2. Takdir dan Pengorbanan
Adipati Brajadenta menunjukkan pengorbanan yang besar demi mengikuti
takdirnya. Dia sadar bahwa ia harus menghadapi kenyataan takdirnya, dan
pengorbanannya menjadi bagian dari perjalanan hidup yang tak dapat dihindari.
3. Keberanian dan Kesetiaan
Arya Gatutkaca menunjukkan keberanian dalam menghadapi konflik dan
kesetiaan pada tugasnya sebagai pemimpin dan raja Pringgadani, bahkan jika itu
berarti harus menghadapi konflik dalam keluarganya sendiri.
E. DAFTAR PUSTAKA
Amrih, P. (2009). The darkness of Gatotkaca: sebuah novel pahlawan
kesunyian. Indonesia: Diva Press.
Darmoko, D. (2015). Moralitas Jawa dalam Wayang Kulit Purwa: Tinjauan pada
Lakon Laire Semar. Paradigma: Jurnal Kajian Budaya, 5(2), 2.

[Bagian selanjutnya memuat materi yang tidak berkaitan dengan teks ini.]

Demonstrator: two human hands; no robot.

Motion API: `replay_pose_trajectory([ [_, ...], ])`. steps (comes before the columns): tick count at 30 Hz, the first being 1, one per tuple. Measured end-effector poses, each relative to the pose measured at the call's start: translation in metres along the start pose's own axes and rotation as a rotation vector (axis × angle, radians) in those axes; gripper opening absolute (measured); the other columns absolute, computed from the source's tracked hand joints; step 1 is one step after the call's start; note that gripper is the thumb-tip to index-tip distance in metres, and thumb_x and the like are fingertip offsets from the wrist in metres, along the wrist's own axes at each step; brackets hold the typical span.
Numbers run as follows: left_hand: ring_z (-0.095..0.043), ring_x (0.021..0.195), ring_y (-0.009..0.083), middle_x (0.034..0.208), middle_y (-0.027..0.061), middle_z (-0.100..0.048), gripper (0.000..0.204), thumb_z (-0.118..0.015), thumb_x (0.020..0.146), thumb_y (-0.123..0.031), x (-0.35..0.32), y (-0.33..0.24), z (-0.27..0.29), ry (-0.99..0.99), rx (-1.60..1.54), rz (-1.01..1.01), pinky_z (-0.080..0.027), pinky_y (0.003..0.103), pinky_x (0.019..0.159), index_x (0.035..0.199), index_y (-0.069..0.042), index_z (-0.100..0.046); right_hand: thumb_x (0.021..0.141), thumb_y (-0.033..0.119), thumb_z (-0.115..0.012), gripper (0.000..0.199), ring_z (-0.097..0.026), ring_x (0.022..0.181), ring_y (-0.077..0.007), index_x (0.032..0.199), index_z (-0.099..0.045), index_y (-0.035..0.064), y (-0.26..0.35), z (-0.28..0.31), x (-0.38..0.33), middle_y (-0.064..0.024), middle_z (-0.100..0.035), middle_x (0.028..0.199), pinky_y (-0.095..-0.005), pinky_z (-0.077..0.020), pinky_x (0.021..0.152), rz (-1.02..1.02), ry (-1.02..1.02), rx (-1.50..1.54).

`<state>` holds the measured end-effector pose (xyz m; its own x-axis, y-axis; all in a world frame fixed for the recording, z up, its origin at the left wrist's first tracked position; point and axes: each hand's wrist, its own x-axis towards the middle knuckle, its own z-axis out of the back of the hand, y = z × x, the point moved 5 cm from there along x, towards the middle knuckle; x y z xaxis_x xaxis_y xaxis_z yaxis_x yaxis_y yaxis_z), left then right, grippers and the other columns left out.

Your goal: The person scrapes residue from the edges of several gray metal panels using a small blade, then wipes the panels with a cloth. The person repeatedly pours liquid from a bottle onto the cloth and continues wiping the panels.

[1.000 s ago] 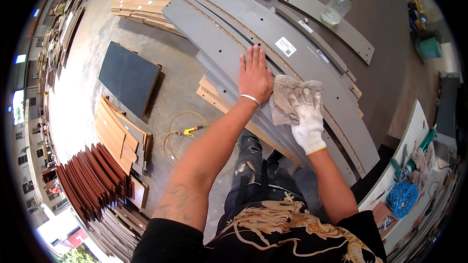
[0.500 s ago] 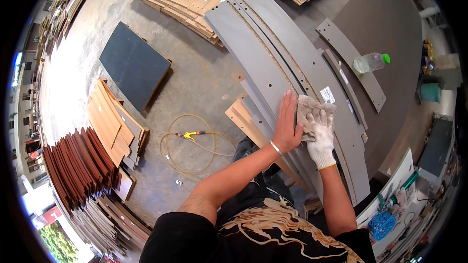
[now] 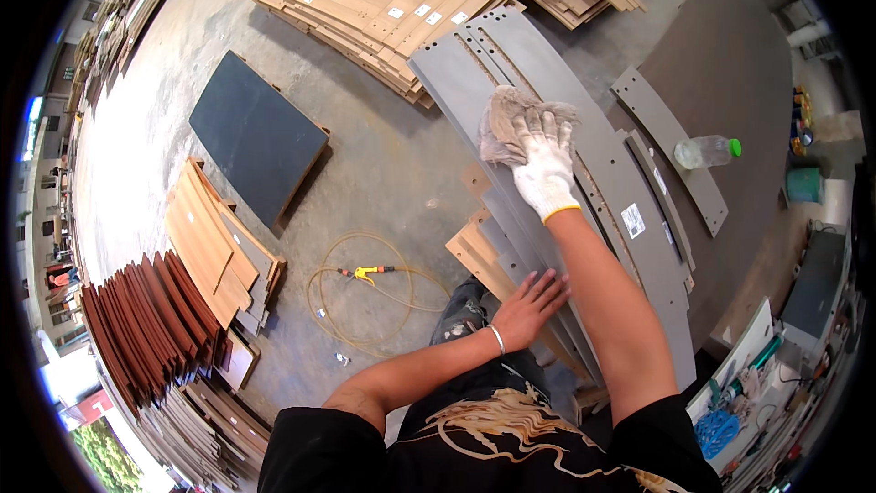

Heri Purwanto (2018). Gatutkaca Jumeneng Ratu : Album Kisah Wayang. Diakses
pada 10 Desember 2023
https://albumkisahwayang.blogspot.com/2018/08/gatutkaca-jumeneng-ratu.html
Sari, A. P. (2021). Filosofi karakter tokoh kesatria dalam lakon wayang purwa
Mahabarata. Piwulang: Jurnal Pendidikan Bahasa Jawa, 9(1), 13-25.